Ikutan comment yahhhh
Dalam salah satu teori psikologi, ada istilah favorable dan unfavorable outcome dari masing-masing susunan anak (sulung,tengah,bungsu). Hal ini bisa terjadi karena prinsip nature dan nurture atau interaksi antara individu dan lingkungan. Setiap individu dapat mempersepsi pengalamannya secara berbeda. Itulah mengapa didikan yang "keras" bisa membuat anak bermental baja atau justru stress.
Kenali anak, hayati anak, munculkan kesediaan untuk terlibat dengan anak adalah hal yang sangat membantu dalam melakukan pola asuh.
Nice article Kang Adit...populer namun berisi....

Devina
Devina June 23, 2011 2:31 pm

a very inspiring one...tfs y kang adit :)
aku anak sulung dari 3 bersaudara, adik2ku cowo semua dan alhamdulillah orang tuaku tdk mendidik seperti AA maupun BB tp jg ga terlalu CC, walo mamaku memang cenderung lbh keras dr papa dlm hal mendidik tp ga sampe bkn trauma scr psikologis dan skr setelah anak pertamaku lahir, aku mahfum knp seorang ibu lbh keras dlm mendidik anaknya dr sang ayah, mengandung dan melahirkan ternyata bnr2 pengalaman yg bkn aku pribadi merasa 'reborn'.

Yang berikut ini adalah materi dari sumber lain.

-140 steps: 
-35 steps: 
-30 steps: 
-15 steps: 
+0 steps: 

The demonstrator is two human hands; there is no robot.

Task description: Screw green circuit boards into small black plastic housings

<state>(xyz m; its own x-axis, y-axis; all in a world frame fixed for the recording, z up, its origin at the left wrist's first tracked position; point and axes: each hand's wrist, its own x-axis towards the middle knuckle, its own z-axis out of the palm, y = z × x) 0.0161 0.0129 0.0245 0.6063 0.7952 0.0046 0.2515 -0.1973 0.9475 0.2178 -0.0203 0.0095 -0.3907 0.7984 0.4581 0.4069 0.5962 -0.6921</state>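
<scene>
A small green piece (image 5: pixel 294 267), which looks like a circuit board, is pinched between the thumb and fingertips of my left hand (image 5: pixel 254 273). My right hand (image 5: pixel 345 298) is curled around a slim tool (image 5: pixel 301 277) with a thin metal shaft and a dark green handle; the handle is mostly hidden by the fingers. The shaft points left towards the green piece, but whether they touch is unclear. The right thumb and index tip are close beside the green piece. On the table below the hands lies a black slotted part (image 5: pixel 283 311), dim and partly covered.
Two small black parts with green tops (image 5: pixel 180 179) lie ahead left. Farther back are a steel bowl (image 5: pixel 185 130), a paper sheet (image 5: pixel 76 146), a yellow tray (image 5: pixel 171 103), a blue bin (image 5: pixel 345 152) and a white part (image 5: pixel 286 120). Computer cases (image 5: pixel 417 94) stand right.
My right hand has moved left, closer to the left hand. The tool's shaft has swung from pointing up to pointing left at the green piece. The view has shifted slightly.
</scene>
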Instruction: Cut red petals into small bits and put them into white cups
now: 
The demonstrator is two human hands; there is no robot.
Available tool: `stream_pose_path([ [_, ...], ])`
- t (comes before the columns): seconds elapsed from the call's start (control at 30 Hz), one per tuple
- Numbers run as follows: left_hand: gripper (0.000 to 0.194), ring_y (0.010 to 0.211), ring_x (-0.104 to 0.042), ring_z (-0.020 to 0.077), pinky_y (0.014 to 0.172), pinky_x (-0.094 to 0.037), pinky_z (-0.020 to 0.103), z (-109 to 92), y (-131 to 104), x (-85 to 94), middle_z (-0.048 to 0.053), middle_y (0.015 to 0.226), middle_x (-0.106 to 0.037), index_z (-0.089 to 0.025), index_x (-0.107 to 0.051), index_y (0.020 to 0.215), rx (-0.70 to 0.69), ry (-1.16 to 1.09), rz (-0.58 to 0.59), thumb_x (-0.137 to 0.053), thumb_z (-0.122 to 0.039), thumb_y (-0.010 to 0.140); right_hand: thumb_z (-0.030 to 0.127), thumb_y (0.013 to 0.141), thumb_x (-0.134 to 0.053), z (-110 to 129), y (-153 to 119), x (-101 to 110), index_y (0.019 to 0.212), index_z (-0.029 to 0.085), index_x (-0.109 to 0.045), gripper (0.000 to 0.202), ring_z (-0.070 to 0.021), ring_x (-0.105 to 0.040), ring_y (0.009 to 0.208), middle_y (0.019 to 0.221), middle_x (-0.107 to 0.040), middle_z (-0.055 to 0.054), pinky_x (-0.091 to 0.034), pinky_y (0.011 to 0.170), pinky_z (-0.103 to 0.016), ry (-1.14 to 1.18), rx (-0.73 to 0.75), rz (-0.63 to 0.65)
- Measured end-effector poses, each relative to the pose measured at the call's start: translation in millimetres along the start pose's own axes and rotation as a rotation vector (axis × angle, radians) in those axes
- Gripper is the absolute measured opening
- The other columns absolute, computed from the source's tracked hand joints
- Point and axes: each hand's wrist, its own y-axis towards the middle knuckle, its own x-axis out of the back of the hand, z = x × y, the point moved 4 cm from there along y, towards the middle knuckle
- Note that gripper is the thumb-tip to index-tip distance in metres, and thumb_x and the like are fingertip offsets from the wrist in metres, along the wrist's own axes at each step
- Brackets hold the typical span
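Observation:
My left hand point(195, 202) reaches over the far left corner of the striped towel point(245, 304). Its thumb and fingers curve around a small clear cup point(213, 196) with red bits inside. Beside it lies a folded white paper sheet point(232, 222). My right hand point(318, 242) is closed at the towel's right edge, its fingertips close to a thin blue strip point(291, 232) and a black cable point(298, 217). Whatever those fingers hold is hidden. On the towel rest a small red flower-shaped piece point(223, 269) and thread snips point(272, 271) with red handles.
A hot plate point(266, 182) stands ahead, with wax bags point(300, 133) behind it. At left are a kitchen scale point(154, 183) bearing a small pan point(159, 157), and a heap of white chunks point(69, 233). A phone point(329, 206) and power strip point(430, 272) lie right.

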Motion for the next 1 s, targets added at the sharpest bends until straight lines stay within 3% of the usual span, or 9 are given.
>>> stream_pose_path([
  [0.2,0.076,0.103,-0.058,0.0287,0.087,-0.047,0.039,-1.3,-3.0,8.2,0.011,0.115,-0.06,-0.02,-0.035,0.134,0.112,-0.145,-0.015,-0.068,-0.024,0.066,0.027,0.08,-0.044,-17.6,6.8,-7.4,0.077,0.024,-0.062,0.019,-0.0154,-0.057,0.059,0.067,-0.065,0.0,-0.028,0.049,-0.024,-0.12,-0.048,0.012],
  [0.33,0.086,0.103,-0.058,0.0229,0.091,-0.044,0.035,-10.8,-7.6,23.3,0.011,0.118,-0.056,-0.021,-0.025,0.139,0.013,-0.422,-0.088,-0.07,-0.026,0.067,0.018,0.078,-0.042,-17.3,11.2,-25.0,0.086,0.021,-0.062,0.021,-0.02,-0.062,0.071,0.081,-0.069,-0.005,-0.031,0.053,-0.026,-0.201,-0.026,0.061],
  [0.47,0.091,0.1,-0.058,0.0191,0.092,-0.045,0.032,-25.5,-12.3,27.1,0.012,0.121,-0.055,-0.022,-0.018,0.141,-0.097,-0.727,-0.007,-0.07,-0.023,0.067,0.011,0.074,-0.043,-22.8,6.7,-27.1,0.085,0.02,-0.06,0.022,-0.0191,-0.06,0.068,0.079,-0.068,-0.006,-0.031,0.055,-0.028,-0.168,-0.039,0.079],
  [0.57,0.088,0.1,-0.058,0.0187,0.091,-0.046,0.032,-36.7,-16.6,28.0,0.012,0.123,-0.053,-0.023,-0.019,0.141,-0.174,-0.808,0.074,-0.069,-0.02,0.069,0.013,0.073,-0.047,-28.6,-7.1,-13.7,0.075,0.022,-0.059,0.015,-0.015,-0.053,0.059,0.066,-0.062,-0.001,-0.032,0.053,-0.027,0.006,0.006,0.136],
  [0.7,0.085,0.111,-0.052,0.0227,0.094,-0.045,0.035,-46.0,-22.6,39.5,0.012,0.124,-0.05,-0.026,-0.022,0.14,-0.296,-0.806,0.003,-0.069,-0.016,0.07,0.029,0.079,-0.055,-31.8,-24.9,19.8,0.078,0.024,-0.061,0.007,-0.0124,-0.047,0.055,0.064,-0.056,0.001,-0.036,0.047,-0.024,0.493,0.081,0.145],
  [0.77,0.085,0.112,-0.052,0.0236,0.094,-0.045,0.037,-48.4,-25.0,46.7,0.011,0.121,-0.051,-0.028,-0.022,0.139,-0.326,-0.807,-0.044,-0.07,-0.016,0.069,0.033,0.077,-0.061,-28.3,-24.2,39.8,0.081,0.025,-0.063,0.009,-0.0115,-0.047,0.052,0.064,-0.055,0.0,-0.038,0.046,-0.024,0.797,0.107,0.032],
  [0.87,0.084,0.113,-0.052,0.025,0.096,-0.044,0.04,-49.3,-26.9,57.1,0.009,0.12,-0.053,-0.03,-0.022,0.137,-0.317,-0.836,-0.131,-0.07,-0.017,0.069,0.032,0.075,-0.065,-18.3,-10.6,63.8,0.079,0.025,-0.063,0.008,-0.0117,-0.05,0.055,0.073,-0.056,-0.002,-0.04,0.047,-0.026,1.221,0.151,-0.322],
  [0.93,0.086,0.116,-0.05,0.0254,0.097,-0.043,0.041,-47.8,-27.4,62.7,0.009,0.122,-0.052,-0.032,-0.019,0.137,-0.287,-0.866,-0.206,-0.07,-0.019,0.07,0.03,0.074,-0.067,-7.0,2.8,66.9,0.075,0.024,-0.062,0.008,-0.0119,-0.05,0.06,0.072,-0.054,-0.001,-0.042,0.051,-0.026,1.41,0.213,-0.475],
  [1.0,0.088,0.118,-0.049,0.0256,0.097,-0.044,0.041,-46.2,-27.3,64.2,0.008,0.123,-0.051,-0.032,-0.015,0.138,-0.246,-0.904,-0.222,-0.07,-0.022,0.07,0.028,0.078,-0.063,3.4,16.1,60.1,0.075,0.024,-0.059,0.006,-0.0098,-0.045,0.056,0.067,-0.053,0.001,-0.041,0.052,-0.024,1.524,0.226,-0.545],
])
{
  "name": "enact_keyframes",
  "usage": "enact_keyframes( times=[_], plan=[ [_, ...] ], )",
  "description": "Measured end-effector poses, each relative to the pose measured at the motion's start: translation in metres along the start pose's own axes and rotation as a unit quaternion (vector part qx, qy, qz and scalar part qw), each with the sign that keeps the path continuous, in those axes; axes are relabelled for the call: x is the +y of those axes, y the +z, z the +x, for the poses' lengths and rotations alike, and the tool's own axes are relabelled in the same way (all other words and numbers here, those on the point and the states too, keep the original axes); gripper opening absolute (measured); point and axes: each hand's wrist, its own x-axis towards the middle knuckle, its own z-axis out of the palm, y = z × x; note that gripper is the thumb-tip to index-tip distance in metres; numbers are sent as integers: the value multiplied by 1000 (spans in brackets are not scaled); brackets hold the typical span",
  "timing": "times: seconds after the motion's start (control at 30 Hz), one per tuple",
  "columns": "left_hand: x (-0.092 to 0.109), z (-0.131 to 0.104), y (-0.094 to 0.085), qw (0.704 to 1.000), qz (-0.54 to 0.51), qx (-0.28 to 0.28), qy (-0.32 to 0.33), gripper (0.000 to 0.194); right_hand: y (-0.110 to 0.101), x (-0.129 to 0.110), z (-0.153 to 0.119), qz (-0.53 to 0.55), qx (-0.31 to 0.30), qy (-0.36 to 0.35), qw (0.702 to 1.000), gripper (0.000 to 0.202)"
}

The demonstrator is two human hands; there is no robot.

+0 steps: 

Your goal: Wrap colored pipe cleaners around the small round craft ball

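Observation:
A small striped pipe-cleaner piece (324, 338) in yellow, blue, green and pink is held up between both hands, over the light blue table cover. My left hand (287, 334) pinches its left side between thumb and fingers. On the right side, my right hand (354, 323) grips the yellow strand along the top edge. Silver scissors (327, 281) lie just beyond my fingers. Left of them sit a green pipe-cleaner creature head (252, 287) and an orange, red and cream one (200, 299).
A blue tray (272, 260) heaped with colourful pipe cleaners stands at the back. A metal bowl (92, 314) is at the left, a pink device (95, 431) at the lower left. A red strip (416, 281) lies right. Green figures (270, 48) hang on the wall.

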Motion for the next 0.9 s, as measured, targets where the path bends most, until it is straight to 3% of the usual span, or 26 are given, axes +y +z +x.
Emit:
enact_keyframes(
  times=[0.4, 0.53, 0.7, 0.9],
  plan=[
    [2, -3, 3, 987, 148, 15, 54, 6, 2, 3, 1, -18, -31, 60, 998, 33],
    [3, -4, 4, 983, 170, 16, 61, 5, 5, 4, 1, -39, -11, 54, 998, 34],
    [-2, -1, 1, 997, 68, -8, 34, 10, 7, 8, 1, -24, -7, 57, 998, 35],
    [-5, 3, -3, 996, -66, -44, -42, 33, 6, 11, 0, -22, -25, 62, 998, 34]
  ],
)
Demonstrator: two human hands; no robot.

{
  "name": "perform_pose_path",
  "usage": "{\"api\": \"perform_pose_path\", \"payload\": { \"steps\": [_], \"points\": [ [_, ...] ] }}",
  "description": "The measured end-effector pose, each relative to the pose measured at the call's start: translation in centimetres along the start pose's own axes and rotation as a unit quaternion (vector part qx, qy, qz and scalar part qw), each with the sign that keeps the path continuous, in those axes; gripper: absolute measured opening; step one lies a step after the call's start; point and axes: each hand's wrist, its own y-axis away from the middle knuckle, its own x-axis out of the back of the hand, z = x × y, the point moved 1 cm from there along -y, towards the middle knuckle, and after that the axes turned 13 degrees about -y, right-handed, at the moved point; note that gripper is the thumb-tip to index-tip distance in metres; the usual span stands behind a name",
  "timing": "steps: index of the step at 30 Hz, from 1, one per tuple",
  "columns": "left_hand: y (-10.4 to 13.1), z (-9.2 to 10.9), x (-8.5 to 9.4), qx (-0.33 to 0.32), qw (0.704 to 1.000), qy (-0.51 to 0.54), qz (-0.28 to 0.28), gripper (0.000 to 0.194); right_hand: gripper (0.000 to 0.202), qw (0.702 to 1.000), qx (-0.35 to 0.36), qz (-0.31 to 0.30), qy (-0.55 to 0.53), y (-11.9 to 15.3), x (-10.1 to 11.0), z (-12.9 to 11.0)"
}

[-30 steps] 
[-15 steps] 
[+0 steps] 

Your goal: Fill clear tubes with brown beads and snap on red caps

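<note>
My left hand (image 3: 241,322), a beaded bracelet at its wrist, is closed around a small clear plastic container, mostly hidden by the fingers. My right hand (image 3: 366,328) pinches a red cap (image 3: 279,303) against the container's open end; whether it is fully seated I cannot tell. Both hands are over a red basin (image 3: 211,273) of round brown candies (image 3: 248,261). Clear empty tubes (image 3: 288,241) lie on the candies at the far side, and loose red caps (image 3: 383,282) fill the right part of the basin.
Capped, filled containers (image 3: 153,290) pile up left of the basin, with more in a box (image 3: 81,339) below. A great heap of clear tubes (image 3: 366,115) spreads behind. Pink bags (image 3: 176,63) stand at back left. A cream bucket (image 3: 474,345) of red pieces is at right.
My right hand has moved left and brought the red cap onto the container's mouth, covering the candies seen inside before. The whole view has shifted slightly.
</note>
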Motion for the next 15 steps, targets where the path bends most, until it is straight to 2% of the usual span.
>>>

oia pengalamanku menjadi anak sulung mirip dgn mama slesta, aku sering dijadikan role model utk adik2, terkadang mereka jd sebal dan suka blg "kl uni aj ga bs, gmn kita..." atau "ya iyalah..uni kn pinter..bla bla..."
yg lucu walo aku sulung tp jarang dimarahin, apa krn aku perempuan y? pernah bkn baret mobil wkt baru belajar nyetir,tp g dimarahin eh kl adikku pasti diomelin,yah mungkin kl cowo dianggap lebih jago dlm dunia nyetir menyetir kali y

kadang aku senang tp jg suka risih dijadikan panutan, karena tiap individu berbeda dan punya keunikan masing2 jd g bs menyamaratakan apa yg diraih si kakak maupun yg dimiliki si adik bs diperoleh semuanya.

Sekarang aku sdg belajar jd seorang ibu, mudah2an aku n suami bs menjadi orang tua yg baik bagi Attila (almost 5 mos). Senangnya gabung di TUM, byk sekali sharing yg bermanfaat :)

Pinky Andryani
Pinky Andryani June 23, 2011 12:04 pm

Satu pelajaran lagi yang saya ambil setelah bergabung di TUM..
Thanks Kang Adit sudah memberikan ilmu baru menjadi orang tua yang lebih baik.